WORK ITEM: Scan the records beneath this line for the line holding "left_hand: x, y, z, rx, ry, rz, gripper" and the line holding "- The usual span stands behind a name", then transcribe exactly those two and all lines between.

[Stored entries]
────────────────
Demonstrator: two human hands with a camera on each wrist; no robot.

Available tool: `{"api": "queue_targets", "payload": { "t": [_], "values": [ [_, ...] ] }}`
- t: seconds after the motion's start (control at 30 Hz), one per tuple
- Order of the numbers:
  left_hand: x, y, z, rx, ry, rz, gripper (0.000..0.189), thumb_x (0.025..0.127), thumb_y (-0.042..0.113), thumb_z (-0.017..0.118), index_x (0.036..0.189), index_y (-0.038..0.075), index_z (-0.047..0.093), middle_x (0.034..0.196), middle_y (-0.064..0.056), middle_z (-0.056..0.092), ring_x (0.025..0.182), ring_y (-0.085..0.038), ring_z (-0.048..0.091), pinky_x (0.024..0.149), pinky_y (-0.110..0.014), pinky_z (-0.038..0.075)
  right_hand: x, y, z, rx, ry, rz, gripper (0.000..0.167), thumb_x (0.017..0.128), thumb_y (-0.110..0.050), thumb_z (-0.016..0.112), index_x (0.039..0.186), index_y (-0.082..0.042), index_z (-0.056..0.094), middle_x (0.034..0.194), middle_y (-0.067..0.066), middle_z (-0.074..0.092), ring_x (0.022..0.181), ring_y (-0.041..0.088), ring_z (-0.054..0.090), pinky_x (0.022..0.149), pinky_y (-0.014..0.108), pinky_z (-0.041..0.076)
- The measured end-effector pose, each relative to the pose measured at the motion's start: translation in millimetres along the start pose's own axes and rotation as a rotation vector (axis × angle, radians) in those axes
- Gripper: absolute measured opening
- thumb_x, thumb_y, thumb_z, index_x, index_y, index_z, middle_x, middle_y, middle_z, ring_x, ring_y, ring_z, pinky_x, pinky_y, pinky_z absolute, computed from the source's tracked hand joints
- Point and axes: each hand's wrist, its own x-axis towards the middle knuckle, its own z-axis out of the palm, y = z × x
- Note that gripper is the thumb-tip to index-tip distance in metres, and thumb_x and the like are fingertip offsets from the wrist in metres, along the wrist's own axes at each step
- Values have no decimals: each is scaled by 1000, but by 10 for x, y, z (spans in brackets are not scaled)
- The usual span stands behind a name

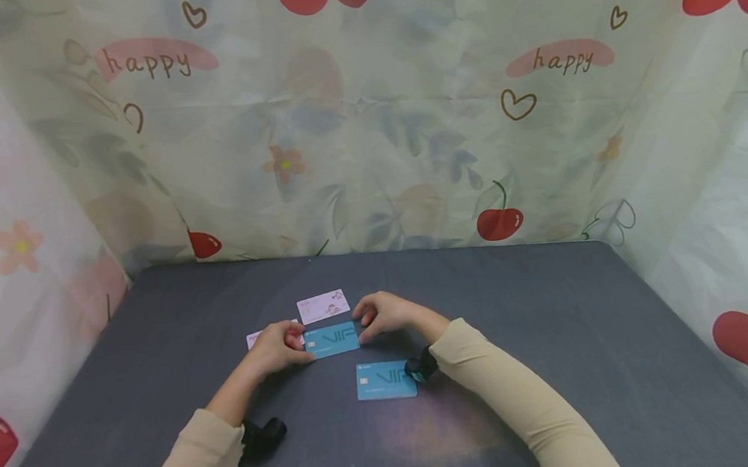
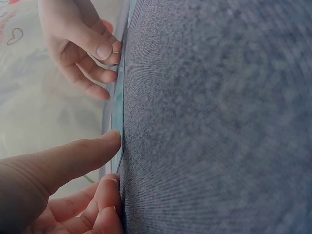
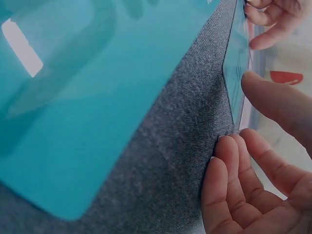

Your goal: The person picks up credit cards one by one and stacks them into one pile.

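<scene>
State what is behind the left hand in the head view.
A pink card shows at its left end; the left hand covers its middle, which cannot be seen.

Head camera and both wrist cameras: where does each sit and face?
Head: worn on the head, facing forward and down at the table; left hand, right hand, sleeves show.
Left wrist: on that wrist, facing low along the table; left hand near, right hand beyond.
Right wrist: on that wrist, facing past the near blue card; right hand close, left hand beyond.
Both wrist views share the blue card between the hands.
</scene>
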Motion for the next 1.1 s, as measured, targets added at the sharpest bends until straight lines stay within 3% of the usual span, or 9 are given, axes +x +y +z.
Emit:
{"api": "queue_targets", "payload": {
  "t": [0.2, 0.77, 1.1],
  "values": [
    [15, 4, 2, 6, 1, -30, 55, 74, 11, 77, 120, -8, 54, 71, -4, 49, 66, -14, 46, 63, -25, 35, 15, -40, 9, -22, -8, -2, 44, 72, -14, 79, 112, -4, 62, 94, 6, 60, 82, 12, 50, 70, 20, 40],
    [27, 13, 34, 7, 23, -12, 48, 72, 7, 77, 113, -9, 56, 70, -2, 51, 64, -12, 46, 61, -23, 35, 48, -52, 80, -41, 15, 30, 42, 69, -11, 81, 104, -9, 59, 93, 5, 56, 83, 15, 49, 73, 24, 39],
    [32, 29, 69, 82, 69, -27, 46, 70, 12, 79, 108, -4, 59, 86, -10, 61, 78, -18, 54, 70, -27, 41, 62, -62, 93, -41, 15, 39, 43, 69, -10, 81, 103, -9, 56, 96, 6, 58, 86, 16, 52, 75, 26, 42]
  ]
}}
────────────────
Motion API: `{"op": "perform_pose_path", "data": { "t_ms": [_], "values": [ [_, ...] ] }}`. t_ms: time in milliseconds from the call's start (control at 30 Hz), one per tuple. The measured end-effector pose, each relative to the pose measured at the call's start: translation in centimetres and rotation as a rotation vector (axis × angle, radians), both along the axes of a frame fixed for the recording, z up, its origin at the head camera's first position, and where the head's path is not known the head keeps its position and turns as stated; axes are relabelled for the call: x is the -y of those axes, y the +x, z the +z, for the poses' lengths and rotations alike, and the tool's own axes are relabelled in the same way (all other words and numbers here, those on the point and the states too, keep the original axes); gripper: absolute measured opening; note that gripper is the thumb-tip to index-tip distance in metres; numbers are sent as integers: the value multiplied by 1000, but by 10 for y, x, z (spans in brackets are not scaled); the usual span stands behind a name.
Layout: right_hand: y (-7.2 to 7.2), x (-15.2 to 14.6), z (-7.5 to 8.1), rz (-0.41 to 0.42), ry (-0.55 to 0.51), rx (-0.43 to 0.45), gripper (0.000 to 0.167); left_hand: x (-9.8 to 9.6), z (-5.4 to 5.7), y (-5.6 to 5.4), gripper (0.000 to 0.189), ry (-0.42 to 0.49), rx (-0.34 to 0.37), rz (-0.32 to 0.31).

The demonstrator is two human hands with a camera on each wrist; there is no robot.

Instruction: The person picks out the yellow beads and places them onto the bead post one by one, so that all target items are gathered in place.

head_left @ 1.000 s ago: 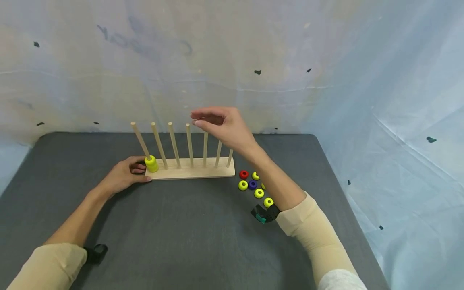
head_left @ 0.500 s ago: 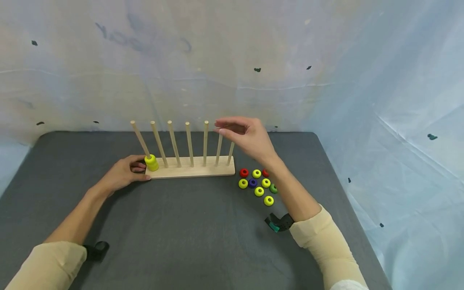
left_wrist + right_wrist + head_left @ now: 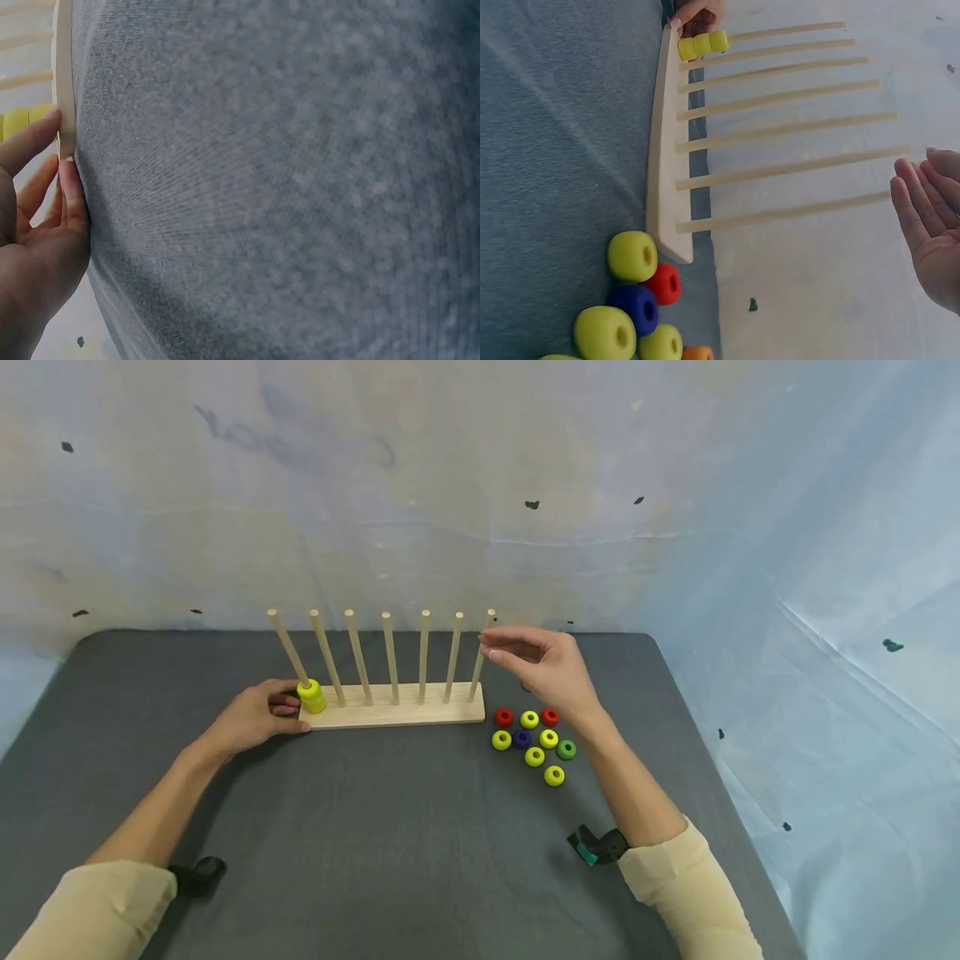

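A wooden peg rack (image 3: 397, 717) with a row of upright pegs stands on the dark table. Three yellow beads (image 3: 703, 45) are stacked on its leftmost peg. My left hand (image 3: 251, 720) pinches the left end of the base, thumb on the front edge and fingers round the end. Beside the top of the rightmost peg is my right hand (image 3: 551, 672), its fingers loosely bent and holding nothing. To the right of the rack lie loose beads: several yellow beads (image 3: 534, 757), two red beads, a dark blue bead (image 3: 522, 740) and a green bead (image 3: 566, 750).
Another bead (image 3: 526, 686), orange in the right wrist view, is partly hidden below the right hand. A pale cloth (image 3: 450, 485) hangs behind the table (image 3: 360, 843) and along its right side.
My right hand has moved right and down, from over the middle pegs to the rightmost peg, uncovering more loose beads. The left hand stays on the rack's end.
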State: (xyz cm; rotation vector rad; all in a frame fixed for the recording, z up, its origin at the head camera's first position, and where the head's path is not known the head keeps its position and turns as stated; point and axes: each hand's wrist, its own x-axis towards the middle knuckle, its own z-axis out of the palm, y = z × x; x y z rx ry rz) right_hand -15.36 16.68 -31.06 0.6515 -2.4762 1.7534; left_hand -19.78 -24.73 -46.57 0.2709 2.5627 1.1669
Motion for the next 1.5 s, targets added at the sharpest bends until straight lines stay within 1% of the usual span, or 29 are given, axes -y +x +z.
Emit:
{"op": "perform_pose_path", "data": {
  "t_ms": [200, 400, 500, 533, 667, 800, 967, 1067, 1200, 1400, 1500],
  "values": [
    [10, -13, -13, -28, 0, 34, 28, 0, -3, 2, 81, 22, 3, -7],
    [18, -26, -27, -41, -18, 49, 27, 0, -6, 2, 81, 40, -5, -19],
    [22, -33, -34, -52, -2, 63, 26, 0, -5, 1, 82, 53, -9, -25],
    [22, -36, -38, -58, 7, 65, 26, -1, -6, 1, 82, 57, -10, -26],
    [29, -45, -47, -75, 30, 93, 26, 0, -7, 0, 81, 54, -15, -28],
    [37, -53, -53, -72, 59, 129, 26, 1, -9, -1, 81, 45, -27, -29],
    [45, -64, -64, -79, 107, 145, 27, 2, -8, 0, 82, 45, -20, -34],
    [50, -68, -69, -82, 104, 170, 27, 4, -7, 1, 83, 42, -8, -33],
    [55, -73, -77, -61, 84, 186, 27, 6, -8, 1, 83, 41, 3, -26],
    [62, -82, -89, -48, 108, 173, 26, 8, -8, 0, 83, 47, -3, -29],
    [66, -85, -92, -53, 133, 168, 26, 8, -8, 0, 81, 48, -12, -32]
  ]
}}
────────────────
RESPONSE TO THE TASK:
  left_hand: x, y, z, rx, ry, rz, gripper (0.000..0.189), thumb_x (0.025..0.127), thumb_y (-0.042..0.113), thumb_z (-0.017..0.118), index_x (0.036..0.189), index_y (-0.038..0.075), index_z (-0.047..0.093), middle_x (0.034..0.196), middle_y (-0.064..0.056), middle_z (-0.056..0.092), ring_x (0.025..0.182), ring_y (-0.085..0.038), ring_z (-0.048..0.091), pinky_x (0.024..0.149), pinky_y (-0.110..0.014), pinky_z (-0.038..0.075)
  right_hand: x, y, z, rx, ry, rz, gripper (0.000..0.167), thumb_x (0.017..0.128), thumb_y (-0.110..0.050), thumb_z (-0.016..0.112), index_x (0.039..0.186), index_y (-0.082..0.042), index_z (-0.056..0.094), middle_x (0.034..0.194), middle_y (-0.067..0.066), middle_z (-0.074..0.092), ring_x (0.022..0.181), ring_y (-0.041..0.088), ring_z (-0.054..0.090), pinky_x (0.022..0.149), pinky_y (-0.014..0.108), pinky_z (-0.041..0.076)
- The measured end-effector pose, each relative to the pose measured at the motion's start: translation in millimetres along the start pose's own axes and rotation as a rotation vector (axis × angle, radians) in those axes
- Gripper: absolute measured opening
- thumb_x, thumb_y, thumb_z, index_x, index_y, index_z, middle_x, middle_y, middle_z, ring_x, ring_y, ring_z, pinky_x, pinky_y, pinky_z absolute, computed from the source's tracked hand joints
- Point and axes: each hand's wrist, its own x-axis towards the middle knuckle, its own z-axis out of the palm, y = z × x
- Note that gripper is the thumb-tip to index-tip distance in metres, and thumb_x and the like are fingertip offsets from the wrist in metres, along the wrist's own axes at each step
- Values have no decimals: each is scaled by 1000, but by 10 for x, y, z (spans in brackets are not scaled)
- The usual span stands behind a name

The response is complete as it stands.